The y axis can be specified using different scales, namely, standard
error, inverse standard error, variance, and inverse variance.
Options
contours(numlist) specifies the significance levels of the contours to be
plotted; the default is contours(1 5 10). There are only distinct
line patterns for 8 significance levels. See numlist.
contcolor(colorstyle) specifies the color of the contour lines if
noshadedcontours is specified. See [G] colorstyle.

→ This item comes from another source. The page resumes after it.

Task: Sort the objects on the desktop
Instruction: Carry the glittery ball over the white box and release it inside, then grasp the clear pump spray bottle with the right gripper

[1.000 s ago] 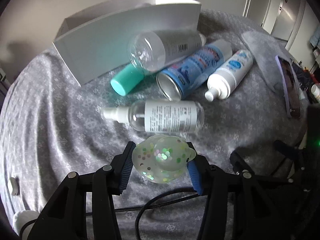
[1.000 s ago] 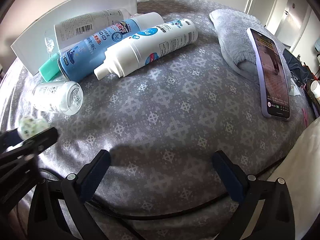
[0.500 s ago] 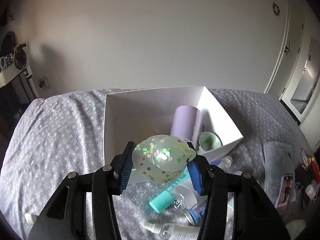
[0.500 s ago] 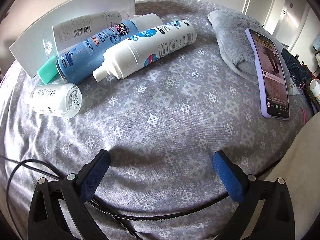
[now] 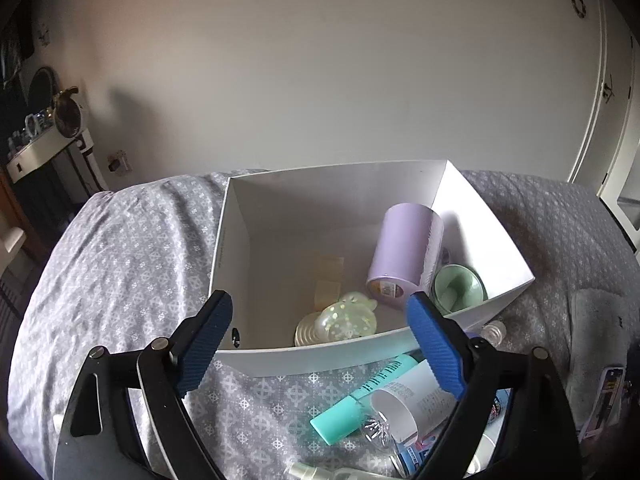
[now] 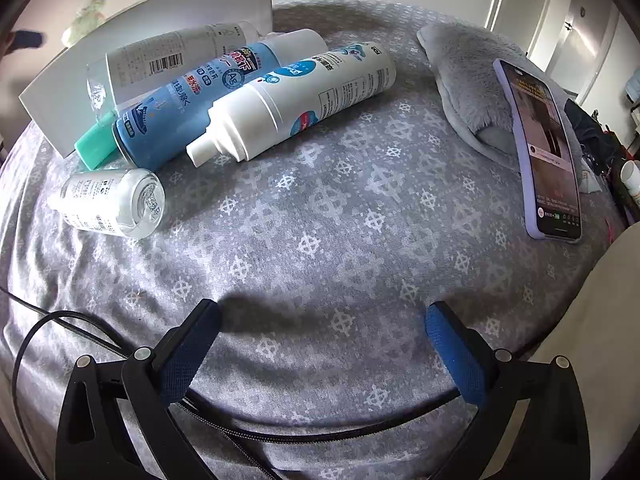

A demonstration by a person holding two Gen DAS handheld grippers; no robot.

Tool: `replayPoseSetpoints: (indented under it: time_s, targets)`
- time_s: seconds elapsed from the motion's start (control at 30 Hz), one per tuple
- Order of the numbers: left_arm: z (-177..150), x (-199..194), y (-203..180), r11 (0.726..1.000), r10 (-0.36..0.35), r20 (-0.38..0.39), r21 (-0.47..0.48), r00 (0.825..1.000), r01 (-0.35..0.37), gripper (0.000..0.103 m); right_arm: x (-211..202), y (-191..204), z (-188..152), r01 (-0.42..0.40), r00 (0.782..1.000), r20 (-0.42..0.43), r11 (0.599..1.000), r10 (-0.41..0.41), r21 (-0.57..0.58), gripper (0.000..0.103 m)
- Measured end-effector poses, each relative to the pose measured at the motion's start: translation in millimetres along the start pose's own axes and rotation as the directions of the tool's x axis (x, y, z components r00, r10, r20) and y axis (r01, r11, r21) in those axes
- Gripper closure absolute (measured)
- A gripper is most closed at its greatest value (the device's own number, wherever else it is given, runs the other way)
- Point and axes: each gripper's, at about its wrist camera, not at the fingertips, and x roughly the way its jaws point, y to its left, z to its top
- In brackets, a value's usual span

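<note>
My left gripper (image 5: 320, 304) hovers over the near wall of the white box (image 5: 488, 236). Its jaws are opening, with nothing pressed between the blue pads. The translucent sequin toy (image 5: 346, 320) is down inside the box, free of the pads, next to a lilac cylinder (image 5: 404, 256) and a green cup (image 5: 456, 292). My right gripper (image 6: 322, 312) stands open and empty low over the grey patterned cloth (image 6: 320, 220). Beyond it lie a white spray bottle (image 6: 304, 96), a blue can (image 6: 200, 100), a clear barcoded bottle (image 6: 172, 60) and a small clear bottle (image 6: 112, 204).
A teal-capped tube (image 5: 352, 412) lies against the box's front wall among the bottles. A phone (image 6: 544, 152) rests on a grey plush piece (image 6: 468, 76) at the right. A black cable (image 6: 60, 320) runs across the cloth near my right gripper.
The left gripper rose from the cloth with the sequin toy, carried it over the box, then spread its jaws; the toy dropped into the box. The right gripper hardly moved.
</note>
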Motion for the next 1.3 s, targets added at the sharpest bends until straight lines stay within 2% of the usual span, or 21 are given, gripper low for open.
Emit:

extraplot(plots) specifies one or multiple additional plots to be
overlaid on the funnel plot.
functionlowopts(options) and functionuppopts(options) pass options to the
twoway function commands used to draw the significance contours; for
example, the line widths can be changed. See [G] graph twoway
function.
legendlabels(labels) specifies labels in the legend for extra elements
added to the funnel plot. The option will take the form:
legendlabels(`"8 "new label""').
legendopts(options) passes options to the plot legend. See [G]
legend_option.
metric(se|invse|var|invvar) specifies the metric of the y axis of the
plot. se, invse, var, and invvar stand for standard error, inverse
standard error, variance, and inverse variance, respectively; the
default is se.
onesided(lower|upper) can be lower or upper, for lower-tailed or
upper-tailed levels of statistical significance, respectively. If
unspecified, two-sided significance levels are used to plot the
contours.
scatteropts(options) specifies any of the options documented in [G] graph
twoway scatter.
shadedcontours specifies shaded contour lines; specify with the
noshadedregions option.
34
[no]shadedregions specifies or suppresses shaded regions between the
contours. This option provides plots that are more similar to those
in the original paper by Peters et al. (2008) and the Cochrane
Handbook. A plot with shadedregions is now the default.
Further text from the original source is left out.